Sarà difficile trovarsi lì a Napoli giovedì sera. Cosa farà per ricordare il suo amico?
«Intanto sarò lì con Lorenzo, e questo aiuta. In un certo senso era già successo, nel 2015.
Lorenzo aveva il concerto al San Paolo e mi mandò un messaggio: vieni, dobbiamo fare qualcosa per il nostro amico. Io partii immediatamente. Con Lorenzo canteremo A me me piace ‘ o blues.

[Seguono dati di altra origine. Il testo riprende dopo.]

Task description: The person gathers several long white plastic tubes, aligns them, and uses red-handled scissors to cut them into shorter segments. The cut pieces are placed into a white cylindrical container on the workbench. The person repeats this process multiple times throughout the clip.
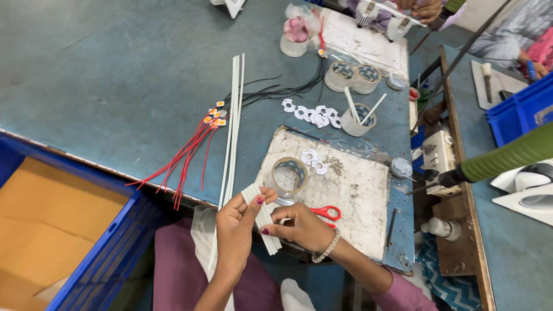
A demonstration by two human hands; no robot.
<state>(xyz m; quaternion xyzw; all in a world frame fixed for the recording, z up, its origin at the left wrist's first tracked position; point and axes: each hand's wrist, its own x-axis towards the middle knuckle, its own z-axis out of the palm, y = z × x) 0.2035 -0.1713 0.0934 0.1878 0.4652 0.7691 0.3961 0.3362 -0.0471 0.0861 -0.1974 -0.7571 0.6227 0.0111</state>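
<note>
- My left hand (233, 224) and right hand (299, 226) hold a bundle of short white plastic strips (262, 219) just off the near edge of the blue-grey worktop (115, 75); fingers of both pinch it.
- A clear tape roll (289, 176) and red-handled scissors (326, 212) lie beside it on a worn white board (351, 190).
- Risk, as I judge it: with only fingertip grip, loose strips could fan out and drop into my lap.

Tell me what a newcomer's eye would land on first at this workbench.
First, the two hands at the bottom centre: the left hand and right hand grip a bundle of short white strips together. To their left, red wires fan across the blue-grey table beside long white rods. Just above the hands, a tape roll and red-handled scissors lie on a worn white board.
</note>
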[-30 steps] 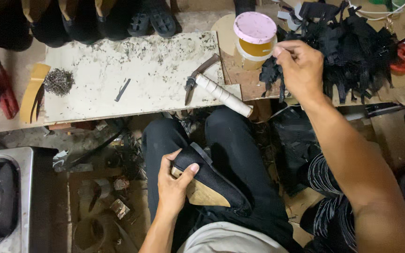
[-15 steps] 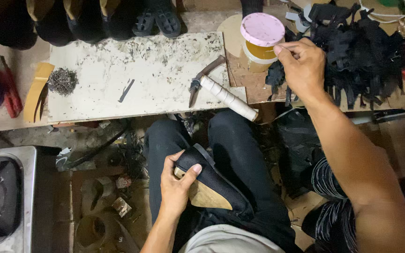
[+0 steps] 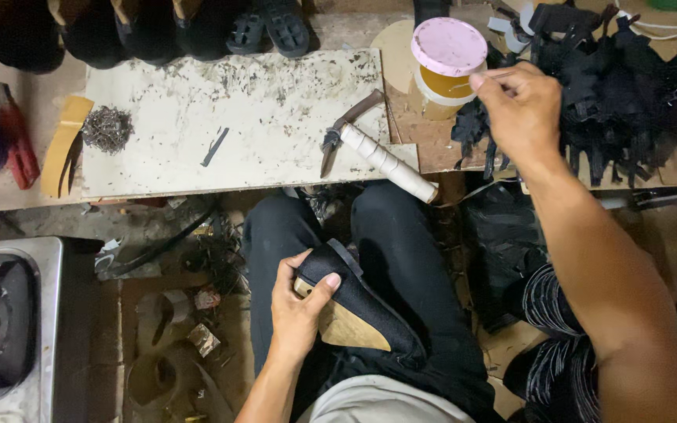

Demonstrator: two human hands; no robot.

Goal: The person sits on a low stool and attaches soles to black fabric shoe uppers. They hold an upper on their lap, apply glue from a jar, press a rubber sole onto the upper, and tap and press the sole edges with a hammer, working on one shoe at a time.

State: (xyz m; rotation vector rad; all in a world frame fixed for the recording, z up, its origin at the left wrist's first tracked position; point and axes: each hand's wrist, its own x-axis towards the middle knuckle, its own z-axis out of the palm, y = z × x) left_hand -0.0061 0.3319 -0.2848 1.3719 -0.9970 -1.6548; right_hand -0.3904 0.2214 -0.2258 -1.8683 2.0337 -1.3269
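Black cloth covers the shoe (image 3: pixel 358 301) resting on the person's lap, with its tan sole side showing — the left hand (image 3: pixel 299 309) grips it firmly at one end, just as it did a second ago. The right hand (image 3: pixel 523 110) has moved off the floppy black strips (image 3: pixel 628 94) toward the round tub (image 3: pixel 448 59) with the pink lid, fingers pinched on a thin stick — maybe a brush. A hammer (image 3: pixel 378 153) lies on the scuffed white board (image 3: pixel 221 117).

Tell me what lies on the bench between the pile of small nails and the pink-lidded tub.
In the head view, between the nail pile and the tub lie a thin dark strip and a tape-handled hammer on the white slab.
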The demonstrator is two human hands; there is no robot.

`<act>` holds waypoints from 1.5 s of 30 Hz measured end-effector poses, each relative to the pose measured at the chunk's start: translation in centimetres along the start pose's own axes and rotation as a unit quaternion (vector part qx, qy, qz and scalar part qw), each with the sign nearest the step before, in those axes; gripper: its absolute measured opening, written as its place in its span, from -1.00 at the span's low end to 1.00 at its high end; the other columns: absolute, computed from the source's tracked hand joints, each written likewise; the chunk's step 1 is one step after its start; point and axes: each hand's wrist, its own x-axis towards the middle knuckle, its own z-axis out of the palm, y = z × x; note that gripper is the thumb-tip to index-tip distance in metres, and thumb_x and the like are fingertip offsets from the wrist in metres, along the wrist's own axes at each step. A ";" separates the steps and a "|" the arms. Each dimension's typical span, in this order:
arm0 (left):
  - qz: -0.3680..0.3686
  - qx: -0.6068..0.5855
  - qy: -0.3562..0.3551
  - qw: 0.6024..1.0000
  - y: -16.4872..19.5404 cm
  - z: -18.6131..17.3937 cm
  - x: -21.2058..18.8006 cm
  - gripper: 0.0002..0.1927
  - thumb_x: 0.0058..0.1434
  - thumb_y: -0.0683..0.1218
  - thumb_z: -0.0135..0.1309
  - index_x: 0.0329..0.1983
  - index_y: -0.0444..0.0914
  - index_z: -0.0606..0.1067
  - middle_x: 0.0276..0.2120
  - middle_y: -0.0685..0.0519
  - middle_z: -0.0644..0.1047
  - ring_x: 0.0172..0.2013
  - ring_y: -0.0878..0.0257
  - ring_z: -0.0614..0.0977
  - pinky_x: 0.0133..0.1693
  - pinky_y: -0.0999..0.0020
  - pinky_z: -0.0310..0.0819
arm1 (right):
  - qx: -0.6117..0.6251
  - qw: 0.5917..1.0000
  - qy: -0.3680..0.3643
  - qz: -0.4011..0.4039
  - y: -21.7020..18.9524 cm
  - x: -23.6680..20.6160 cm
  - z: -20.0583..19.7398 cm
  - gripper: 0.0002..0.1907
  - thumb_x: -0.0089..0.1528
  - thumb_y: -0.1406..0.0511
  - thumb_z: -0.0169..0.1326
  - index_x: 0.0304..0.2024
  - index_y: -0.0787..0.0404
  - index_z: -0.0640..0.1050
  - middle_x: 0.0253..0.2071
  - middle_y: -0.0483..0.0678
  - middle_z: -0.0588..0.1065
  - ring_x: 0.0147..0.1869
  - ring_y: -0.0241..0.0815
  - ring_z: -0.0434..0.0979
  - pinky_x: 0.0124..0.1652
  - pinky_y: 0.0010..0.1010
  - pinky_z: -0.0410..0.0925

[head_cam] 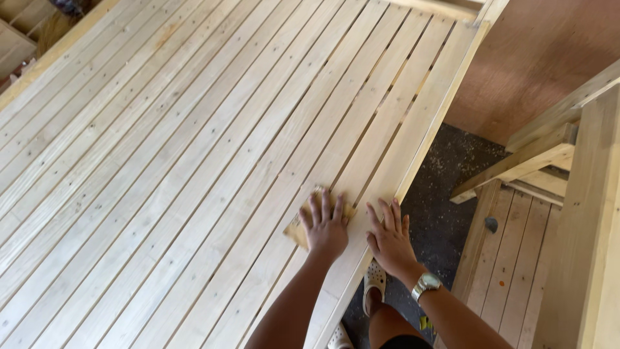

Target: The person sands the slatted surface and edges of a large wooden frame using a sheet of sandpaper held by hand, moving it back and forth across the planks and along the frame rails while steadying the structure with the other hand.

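A large slatted frame of pale wooden boards (194, 161) fills most of the view. My left hand (324, 226) presses flat on a tan sheet of sandpaper (296, 231) lying on the slats near the frame's right edge. My right hand (389, 238) rests flat with fingers spread on the outer edge board just to the right, a metal wristwatch (425, 284) on its wrist. Neither hand grips the wood.
A dark floor (452, 181) strewn with sawdust lies right of the frame, with my feet in pale clogs (374, 279) on it. A reddish plywood sheet (536, 58) stands at upper right. More pale timber pieces and a planked panel (516, 258) sit at right.
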 end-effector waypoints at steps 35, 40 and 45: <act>-0.016 0.061 0.092 0.994 -21.1 7.2 -33.7 -0.34 0.39 0.17 -0.13 0.54 0.14 0.03 0.52 -0.05 -0.11 0.47 -0.12 -0.15 0.33 -0.30 -0.40 | -0.104 0.965 0.096 -0.219 -13.0 -6.0 5.1 -0.37 0.41 0.11 -0.22 0.51 0.10 0.16 0.56 -0.04 0.08 0.63 -0.04 -0.03 0.43 0.26 -0.11; -0.062 0.019 0.007 0.998 -21.9 7.3 -33.7 -0.33 0.40 0.16 -0.15 0.55 0.16 -0.01 0.54 -0.06 -0.18 0.49 -0.14 -0.25 0.35 -0.28 -0.49 | -0.154 0.972 0.048 -0.168 -14.0 -6.1 5.2 -0.40 0.33 0.10 -0.19 0.43 0.00 0.23 0.54 -0.03 0.09 0.60 0.04 0.02 0.39 0.19 0.02; -0.031 -0.039 0.031 0.998 -15.1 5.3 -20.9 -0.37 0.43 0.19 -0.22 0.56 0.19 0.02 0.57 -0.01 -0.18 0.53 -0.12 -0.27 0.38 -0.35 -0.54 | -0.125 0.975 0.058 -0.176 -14.3 -5.7 4.6 -0.40 0.31 0.13 -0.14 0.41 0.06 0.23 0.52 0.00 0.14 0.60 0.05 0.04 0.39 0.20 0.02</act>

Io proverò a fare ’ O scarrafone voce e chitarra e poi vorrei fare un pezzo con la band storica di Pino, dovrebbe essere A testa in giù, solo che al momento mi hanno detto che non possono abbassarla di tonalità perché verrebbe uno schifo, il che significa che se non troviamo una soluzione dovrò cantarla con la tonalità di Pino.
Un dramma».
L’appuntamento per rivere la magia della musica di Pino è giovedì sera al San Paolo a Napoli…
«Vedremo. Fabiola, l’ex moglie di Pino mi ha dato una sua giacca, per indossarla allo stadio.
Non so se mi starà bene, ma ci proverò lo stesso».